Member of the New York City Council from the 41st district
- In office January 1, 1992 – December 31, 1997
- Preceded by: District created
- Succeeded by: Tracy L. Boyland

Member of the New York City Council from the 26th district
- In office October 28, 1978 – December 31, 1991
- Preceded by: Samuel D. Wright
- Succeeded by: Walter McCaffrey

Personal details
- Born: June 21, 1927 Wilmington, North Carolina
- Died: April 24, 2012 (aged 84) Heathrow, Florida
- Party: Democratic

= Enoch H. Williams =

American politician (1927–2012)

Enoch H. Williams (June 21, 1927 – April 24, 2012) was an American politician who served in the New York City Council from 1978 to 1997.

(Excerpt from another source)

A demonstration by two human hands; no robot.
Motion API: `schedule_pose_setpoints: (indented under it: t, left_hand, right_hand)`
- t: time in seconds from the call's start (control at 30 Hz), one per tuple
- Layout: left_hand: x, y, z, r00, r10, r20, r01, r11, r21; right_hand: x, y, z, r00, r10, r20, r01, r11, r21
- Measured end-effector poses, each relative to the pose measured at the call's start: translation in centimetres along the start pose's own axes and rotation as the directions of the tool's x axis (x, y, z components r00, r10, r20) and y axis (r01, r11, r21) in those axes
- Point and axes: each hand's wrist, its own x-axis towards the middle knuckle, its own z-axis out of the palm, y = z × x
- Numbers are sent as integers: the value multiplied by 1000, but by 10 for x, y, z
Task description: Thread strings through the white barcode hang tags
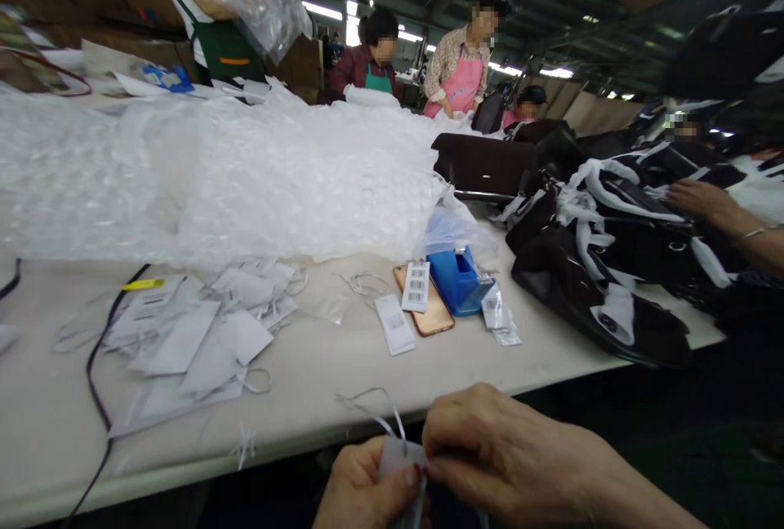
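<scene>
Just off the table's front edge, my left hand (361, 486) pinches a white hang tag (401, 455) between thumb and fingers. A looped white string (389, 415) runs up from the tag's hole. My right hand (502, 451) is closed at the tag's right edge, thumb and forefinger pressed together on it; its other fingers are curled. Farther in on the table lie a gold phone (436, 313) with a barcode tag (416, 287) on top, and another white tag (395, 325) beside it. A heap of loose tags (184, 337) with strings lies to the left.
A blue tape dispenser (459, 280) stands behind small clear packets (499, 313). Bubble wrap (294, 178) covers the back of the table (324, 366). Dark bags (588, 292) fill the right side, where a co-worker's hand (701, 198) rests. Several people stand behind. A black cord (91, 374) crosses the left.
</scene>
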Motion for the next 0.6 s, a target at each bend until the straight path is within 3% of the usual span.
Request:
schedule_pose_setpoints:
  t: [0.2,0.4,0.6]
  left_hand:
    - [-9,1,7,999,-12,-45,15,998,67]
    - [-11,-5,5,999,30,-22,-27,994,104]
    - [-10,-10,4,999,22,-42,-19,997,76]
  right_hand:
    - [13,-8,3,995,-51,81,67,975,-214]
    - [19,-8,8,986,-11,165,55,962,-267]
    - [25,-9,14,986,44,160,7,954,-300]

Williams was born in Wilmington, North Carolina on June 21, 1927. His father died when he was very young, and his mother relocated to Harlem. He served in the Army during World War II and the Korean War. Williams received a bachelor's degree in business management from Long Island University and studied urban renewal at New York University and the New School. He then ran a coin laundry business and a church housing program.

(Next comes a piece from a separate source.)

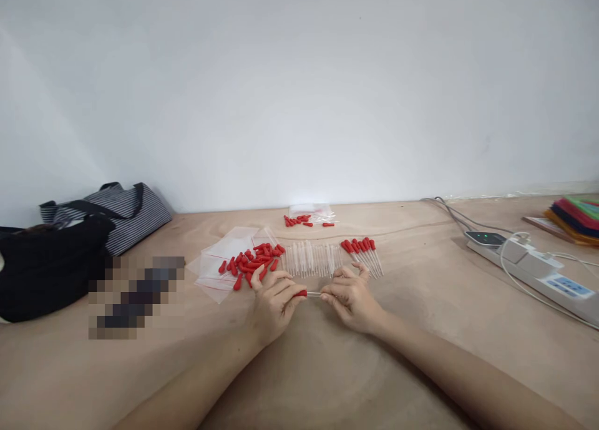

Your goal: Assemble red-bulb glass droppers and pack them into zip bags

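Observation:
My left hand (277,302) pinches a red rubber dropper bulb (302,293) between thumb and fingers. A thin clear glass tube (314,294) runs from the bulb's open end to my right hand (352,297), whose fingertips are closed on it. Bulb and tube lie in one line, level above the table. Just beyond my left hand a pile of loose red bulbs (253,259) rests on clear plastic bags (213,261). A row of clear glass tubes (309,259) lies behind both hands. Beyond my right hand is a group of droppers (364,255) with red bulbs fitted.
Farther back lie more red bulbs and thin tubes (325,218) by a plastic bag. A power strip (538,274) with cables is at the right, near a coloured stack (573,215). A striped bag (135,221) and a black bag (56,274) stand left, beside a blurred-out patch.

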### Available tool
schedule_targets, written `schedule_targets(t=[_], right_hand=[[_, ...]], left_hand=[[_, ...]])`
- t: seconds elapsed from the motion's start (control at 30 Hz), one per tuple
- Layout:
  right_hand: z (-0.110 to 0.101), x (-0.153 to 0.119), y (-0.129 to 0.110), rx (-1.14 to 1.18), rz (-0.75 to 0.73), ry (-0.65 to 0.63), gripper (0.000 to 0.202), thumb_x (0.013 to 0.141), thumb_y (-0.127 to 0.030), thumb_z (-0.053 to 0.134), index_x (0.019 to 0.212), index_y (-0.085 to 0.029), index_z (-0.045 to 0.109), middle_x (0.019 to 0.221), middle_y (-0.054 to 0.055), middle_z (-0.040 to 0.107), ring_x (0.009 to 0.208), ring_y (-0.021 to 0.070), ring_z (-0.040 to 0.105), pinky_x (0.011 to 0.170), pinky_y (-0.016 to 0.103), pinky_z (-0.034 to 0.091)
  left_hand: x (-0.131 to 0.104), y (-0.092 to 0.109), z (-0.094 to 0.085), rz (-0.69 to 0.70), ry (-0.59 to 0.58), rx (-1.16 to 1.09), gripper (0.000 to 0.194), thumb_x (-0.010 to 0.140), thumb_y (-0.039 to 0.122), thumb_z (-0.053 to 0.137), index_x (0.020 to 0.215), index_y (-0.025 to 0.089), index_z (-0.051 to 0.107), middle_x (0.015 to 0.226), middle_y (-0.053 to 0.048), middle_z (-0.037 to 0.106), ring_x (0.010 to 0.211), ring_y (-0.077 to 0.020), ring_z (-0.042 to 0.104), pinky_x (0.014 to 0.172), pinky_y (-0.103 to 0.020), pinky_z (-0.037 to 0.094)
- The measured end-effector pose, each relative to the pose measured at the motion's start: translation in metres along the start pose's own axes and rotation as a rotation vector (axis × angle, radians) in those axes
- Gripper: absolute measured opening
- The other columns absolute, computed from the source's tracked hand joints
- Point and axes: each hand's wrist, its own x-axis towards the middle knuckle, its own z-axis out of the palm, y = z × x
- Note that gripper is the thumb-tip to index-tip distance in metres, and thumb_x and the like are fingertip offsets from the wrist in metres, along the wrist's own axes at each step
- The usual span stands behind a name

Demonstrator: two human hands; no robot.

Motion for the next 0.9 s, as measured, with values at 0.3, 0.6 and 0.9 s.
schedule_targets(t=[0.3, 0.6, 0.9], right_hand=[[-0.009, 0.003, 0.03, -0.204, 0.25, 0.086, 0.024, 0.082, -0.029, 0.045, 0.071, -0.023, 0.066, 0.068, 0.003, 0.063, 0.079, 0.0173, 0.047, 0.079, 0.038, 0.016], [-0.025, 0.014, 0.066, -0.347, 0.83, 0.022, 0.033, 0.08, -0.037, 0.04, 0.07, -0.022, 0.068, 0.067, 0.007, 0.065, 0.083, 0.0242, 0.051, 0.08, 0.041, 0.019], [-0.014, 0.016, 0.072, -0.382, 0.921, -0.061, 0.032, 0.079, -0.042, 0.04, 0.085, -0.021, 0.064, 0.078, 0.007, 0.065, 0.082, 0.0224, 0.057, 0.083, 0.04, 0.022]], left_hand=[[-0.006, -0.027, -0.003, -0.095, -0.103, 0.209, 0.039, 0.075, 0.037, 0.057, 0.11, 0.022, 0.052, 0.1, -0.007, 0.063, 0.099, -0.0246, 0.051, 0.098, -0.05, 0.009], [-0.009, -0.036, 0.002, -0.175, -0.145, 0.261, 0.028, 0.073, 0.028, 0.056, 0.101, 0.025, 0.055, 0.098, -0.005, 0.062, 0.099, -0.024, 0.05, 0.095, -0.051, 0.013], [-0.008, -0.036, 0.001, -0.197, -0.17, 0.261, 0.022, 0.073, 0.028, 0.057, 0.095, 0.026, 0.058, 0.097, -0.004, 0.062, 0.098, -0.0237, 0.05, 0.094, -0.052, 0.013]])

Williams was the civilian director of the selective service system in New York City for many years; he also continued his military service as a member of the National Guard and retired as a brigadier general. In 1990, he succeeded Vincent W. Lanna as commander of the New York Guard, the volunteer organization that augments the National Guard. He was a delegate to the Democratic National Convention three times. He died on April 24, 2012, in Heathrow, Florida at age 84.